Al llegar al fondo vi a mi prima. Como había supuesto, se había desmayado. Tenía un golpe en la cabeza que ya no sangraba y varios arañazos en la espalda y los brazos, algunos debido sin duda a los murciélagos.

Había leído en alguna parte estos mamíferos eran portadores de numerosas enfermedades y deseé con toda mi alma salir pronto de allí y llevar a mi prima a un hospital. El problema era como hacerlo yo sólo.

La solución llegó sin yo esperármelo.

—Álvaro...Mariana... ¿Estáis bien?

—¡Fermín! —Grité esperanzado.

Fermín sospechando que algo había ocurrido al tardar tanto en salir de la cueva, se decidió a entrar armándose de valor. Cuando encontró la linterna de mi prima, abandonada, se puso a buscarnos hasta encontrarnos en el fondo del pozo.

Con su ayuda conseguí sacar a Mariana que aún seguía desvanecida del pozo y de la cueva. Entre los dos cargamos con ella y conseguimos llegar a nuestra casa donde grité pidiendo auxilio. Matías, el mayordomo, Roberto el jardinero e incluso mi tío que había estado pintando en su estudio acudieron veloces a mi llamada.

Antes de que llegaran miré a Fermín y le dije:

—No se te ocurra decir nada de la cueva, ¿entendido?

El hizo un gesto dándome a entender que me había comprendido a la perfección. Luego, me puse a mentir como un cosaco.
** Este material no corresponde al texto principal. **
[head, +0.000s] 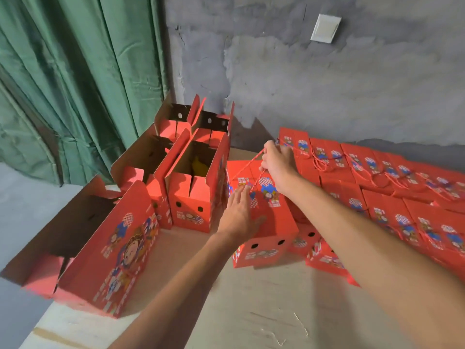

Les dije a todos que estábamos jugando junto al bosque sin llegar a entrar en él y que, al intentar subir a un árbol, Mariana resbaló y se golpeó en la cabeza.

Mi tío, aturdido por el impacto de ver a su hija cubierta de barro y sangre, creyó en mis explicaciones. Fue Matías el que me miró de una forma un tanto extraña, pero no dijo nada. Tan solo fue a buscar el automóvil de mi tío y ayudó a trasladar a mi prima hasta el vehículo.